Die Tragödienerzählung seines überlebenden Vaters schnürt einem die Kehle zu: Das elende, überfüllte Schlauchboot kenterte, zuerst konnte der Vater den einen, dann den anderen kleinen Sohn nicht mehr halten. Dann merkte er, dass auch seine Frau tot war. Sie waren übrigens aus Kobane geflohen, vor den Mordbrennern des IS.

Eine Geschichte von vielen, die sich auf den Meerengen zwischen dem türkischen Festland und den griechischen Inseln abspielen. Wer es dorthin schafft, flieht weiter und weiter, durch Mazedonien, Ungarn, Österreich nach Norden. Am Freitag setzten sich Tausende in Ungarn zu Fuß nach Wien in Marsch. Sie flohen vor der chaotischen Brutalität der ungarischen Regierung.
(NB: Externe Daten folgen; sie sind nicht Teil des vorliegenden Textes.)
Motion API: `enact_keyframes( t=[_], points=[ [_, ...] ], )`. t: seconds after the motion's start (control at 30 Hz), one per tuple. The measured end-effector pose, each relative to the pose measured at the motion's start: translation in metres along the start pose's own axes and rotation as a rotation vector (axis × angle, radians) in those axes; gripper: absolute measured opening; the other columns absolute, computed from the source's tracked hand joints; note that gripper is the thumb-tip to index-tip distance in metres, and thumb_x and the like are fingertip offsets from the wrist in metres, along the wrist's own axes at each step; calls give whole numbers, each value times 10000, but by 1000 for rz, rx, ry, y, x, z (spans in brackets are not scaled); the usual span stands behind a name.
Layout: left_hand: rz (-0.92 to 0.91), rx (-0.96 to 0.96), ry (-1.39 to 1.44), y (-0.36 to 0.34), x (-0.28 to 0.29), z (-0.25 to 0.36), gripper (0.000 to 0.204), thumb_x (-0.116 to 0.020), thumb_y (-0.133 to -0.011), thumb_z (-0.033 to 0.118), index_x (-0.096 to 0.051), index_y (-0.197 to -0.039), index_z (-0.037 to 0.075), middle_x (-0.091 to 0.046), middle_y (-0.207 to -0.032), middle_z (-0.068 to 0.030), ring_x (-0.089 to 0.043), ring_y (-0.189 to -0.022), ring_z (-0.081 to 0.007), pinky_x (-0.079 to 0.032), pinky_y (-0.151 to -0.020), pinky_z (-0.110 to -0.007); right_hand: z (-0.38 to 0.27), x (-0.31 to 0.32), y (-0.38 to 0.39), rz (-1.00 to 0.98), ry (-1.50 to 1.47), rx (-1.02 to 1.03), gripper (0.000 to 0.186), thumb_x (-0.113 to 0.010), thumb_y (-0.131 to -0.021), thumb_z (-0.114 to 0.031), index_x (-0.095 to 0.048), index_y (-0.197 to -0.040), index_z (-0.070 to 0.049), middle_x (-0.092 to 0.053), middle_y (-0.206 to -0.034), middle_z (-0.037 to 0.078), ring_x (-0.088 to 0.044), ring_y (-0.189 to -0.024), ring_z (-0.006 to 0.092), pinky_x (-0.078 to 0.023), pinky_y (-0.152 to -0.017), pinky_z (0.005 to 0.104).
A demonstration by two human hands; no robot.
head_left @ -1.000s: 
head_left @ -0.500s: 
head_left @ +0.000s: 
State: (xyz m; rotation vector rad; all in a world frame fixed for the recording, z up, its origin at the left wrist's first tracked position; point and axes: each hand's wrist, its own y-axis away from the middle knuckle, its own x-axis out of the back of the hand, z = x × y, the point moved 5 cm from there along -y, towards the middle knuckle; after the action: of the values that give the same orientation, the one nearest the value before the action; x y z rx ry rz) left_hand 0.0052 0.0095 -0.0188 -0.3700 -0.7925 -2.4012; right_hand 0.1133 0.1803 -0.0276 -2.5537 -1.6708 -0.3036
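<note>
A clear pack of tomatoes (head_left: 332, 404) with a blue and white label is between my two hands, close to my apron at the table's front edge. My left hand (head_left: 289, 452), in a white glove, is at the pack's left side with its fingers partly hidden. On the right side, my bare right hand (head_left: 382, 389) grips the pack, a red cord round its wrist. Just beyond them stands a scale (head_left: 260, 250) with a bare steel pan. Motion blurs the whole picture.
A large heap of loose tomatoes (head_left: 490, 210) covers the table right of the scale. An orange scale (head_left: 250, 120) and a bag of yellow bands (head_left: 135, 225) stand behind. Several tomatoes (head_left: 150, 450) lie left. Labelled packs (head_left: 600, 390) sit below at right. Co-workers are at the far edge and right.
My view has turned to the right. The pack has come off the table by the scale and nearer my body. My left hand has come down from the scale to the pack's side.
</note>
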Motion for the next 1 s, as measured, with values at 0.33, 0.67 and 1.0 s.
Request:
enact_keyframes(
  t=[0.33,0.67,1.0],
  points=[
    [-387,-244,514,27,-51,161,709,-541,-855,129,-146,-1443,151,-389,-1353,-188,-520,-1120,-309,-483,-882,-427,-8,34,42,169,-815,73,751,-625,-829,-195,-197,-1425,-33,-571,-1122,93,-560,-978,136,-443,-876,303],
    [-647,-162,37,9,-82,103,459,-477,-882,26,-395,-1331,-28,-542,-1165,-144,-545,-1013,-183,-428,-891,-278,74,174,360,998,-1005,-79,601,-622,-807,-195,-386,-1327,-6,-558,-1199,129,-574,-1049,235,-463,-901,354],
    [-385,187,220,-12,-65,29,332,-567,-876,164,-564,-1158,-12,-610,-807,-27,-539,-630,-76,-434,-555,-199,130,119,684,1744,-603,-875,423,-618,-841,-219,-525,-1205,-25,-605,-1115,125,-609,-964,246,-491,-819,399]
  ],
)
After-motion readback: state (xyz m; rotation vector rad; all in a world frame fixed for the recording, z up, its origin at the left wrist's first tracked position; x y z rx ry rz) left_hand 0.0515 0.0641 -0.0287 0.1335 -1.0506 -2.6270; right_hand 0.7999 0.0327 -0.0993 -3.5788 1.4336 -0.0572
Eine "Völkerwanderung"? Der Begriff trifft die Sache nicht. Das wären andere Dimensionen. Gewiss, es sind Tausende, Zehntausende, die kommen. Sie werden manches Problem verursachen.

Aber keines, das man mit hysterischen Abwehrreaktionen, mit Zäunen und Polizeigefuchtel, bewältigen kann. Die erste Maßnahme ist, den Schutzflehenden erste Hilfe zu leisten. Überlegtes Management muss folgen. Es ist zu schaffen. (Hans Rauscher, 4.9.2015)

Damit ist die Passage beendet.